Your task is to output the listing word for word, with pictures excluded.

------------------------------------------------

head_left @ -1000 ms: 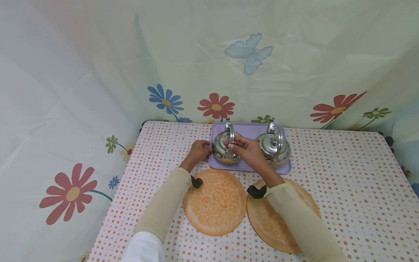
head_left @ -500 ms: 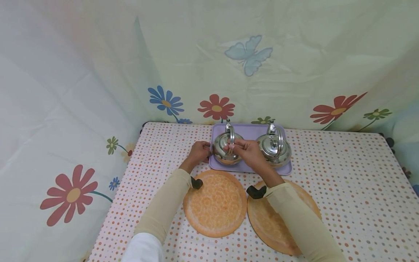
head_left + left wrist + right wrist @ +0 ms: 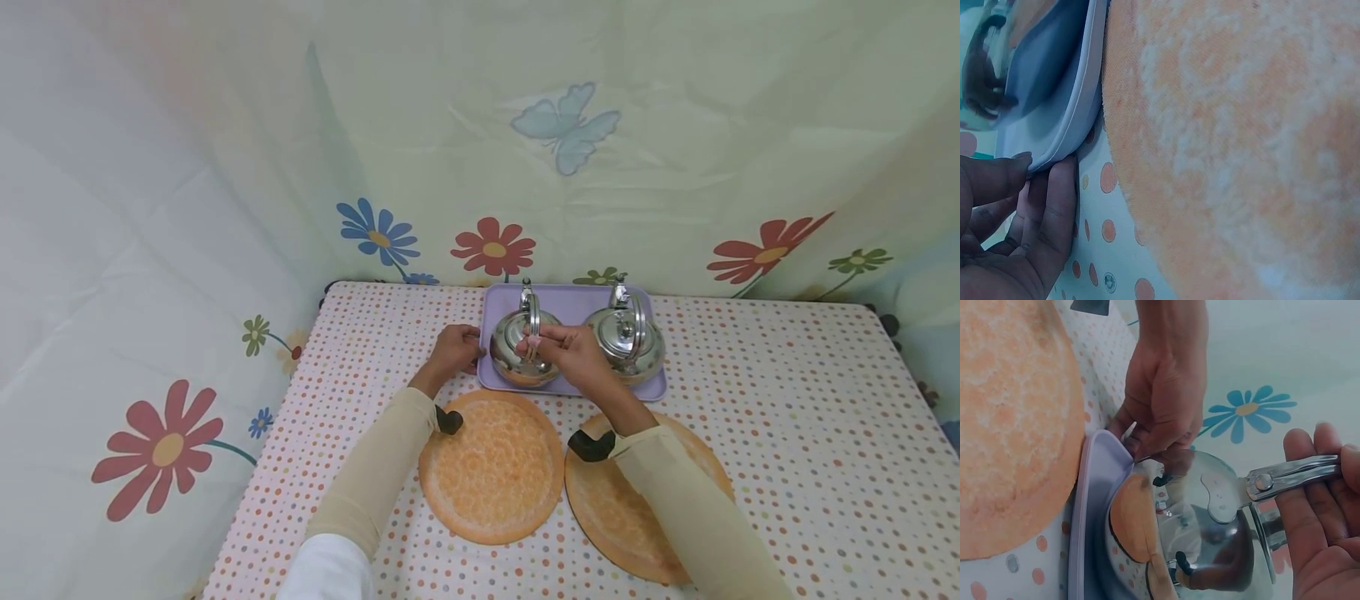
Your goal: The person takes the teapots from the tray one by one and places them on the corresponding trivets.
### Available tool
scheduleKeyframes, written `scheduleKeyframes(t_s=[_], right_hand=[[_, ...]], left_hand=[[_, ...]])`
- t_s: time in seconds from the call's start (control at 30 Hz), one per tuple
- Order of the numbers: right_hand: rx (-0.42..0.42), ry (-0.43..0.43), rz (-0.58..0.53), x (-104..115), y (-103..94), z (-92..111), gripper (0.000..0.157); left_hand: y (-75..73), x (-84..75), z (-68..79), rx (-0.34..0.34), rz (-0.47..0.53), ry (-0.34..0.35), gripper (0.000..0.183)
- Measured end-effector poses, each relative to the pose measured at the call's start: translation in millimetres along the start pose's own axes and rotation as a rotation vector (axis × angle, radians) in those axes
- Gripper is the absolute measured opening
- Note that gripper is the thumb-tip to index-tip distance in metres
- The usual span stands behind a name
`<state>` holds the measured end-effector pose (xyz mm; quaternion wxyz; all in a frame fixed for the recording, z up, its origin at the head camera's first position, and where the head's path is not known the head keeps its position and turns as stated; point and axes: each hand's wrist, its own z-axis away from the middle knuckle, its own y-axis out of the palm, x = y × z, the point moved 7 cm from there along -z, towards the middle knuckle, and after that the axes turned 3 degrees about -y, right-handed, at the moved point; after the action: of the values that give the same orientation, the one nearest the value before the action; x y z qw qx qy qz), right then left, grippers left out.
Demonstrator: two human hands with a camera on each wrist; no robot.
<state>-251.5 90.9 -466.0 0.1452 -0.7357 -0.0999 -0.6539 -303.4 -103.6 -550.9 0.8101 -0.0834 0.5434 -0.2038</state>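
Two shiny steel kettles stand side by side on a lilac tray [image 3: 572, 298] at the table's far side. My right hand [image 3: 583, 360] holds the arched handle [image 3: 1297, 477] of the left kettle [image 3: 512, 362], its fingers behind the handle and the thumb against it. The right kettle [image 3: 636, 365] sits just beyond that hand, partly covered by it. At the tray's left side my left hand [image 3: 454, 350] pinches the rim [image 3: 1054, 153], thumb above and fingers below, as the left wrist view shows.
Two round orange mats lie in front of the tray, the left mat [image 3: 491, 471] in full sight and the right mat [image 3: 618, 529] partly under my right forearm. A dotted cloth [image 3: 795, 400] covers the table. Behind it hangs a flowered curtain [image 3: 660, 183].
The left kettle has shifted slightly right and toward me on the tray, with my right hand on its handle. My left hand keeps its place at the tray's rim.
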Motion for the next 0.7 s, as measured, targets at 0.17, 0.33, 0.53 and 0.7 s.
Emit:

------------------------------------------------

## Response
head_left @ -1000 ms: 
head_left @ -500 ms: 
head_left + left wrist + right wrist @ +0 ms: 
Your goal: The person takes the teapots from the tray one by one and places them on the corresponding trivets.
### Available tool
scheduleKeyframes, written `scheduleKeyframes(t_s=[_], right_hand=[[_, ...]], left_hand=[[_, ...]])`
- t_s: time in seconds from the call's start (control at 30 Hz), one per tuple
- Order of the numbers: right_hand: rx (-0.42..0.42), ry (-0.43..0.43), rz (-0.58..0.53), x (-104..115), y (-103..94), z (-92..111), gripper (0.000..0.157); left_hand: y (-75..73), x (-84..75), z (-68..79), rx (-0.34..0.34), rz (-0.47..0.53), ry (-0.34..0.35), gripper (0.000..0.183)
- Measured end-effector poses, each relative to the pose measured at the call's start: translation in millimetres along the start pose's own axes and rotation as a rotation vector (axis × angle, radians) in those axes
- Gripper is the absolute measured opening
- Note that gripper is the thumb-tip to index-tip distance in metres
- The usual span stands behind a name
`<state>` holds the measured end-effector pose (xyz mm; quaternion wxyz; all in a frame fixed for the recording, z up, its origin at the head camera's first position, and where the head's path is not known the head keeps its position and turns as stated; point and axes: each hand's wrist, its own z-axis away from the middle knuckle, its own y-axis out of the palm, x = y × z, the point moved 7 cm from there along -z, towards the middle knuckle, and after that the axes turned 3 degrees about -y, right-handed, at the moved point; after the action: of the values that give the same orientation, the one nearest the value before the action; x y z qw qx qy qz), right then left, grippers left out.
Demonstrator: two human hands with a camera on each wrist; no robot.
<state>-251.5 90.9 -466.0 0.1452 -0.7357 -0.0999 -0.6539 -303.4 -103.6 -550.9 0.8101 -0.0834 0.5434 -0.2038</state>
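Two shiny steel kettles stand side by side on a lilac tray [image 3: 572, 298] at the table's far side. My right hand [image 3: 583, 360] holds the arched handle [image 3: 1297, 477] of the left kettle [image 3: 512, 362], its fingers behind the handle and the thumb against it. The right kettle [image 3: 636, 365] sits just beyond that hand, partly covered by it. At the tray's left side my left hand [image 3: 454, 350] pinches the rim [image 3: 1054, 153], thumb above and fingers below, as the left wrist view shows.
Two round orange mats lie in front of the tray, the left mat [image 3: 491, 471] in full sight and the right mat [image 3: 618, 529] partly under my right forearm. A dotted cloth [image 3: 795, 400] covers the table. Behind it hangs a flowered curtain [image 3: 660, 183].
The left kettle has shifted slightly right and toward me on the tray, with my right hand on its handle. My left hand keeps its place at the tray's rim.
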Motion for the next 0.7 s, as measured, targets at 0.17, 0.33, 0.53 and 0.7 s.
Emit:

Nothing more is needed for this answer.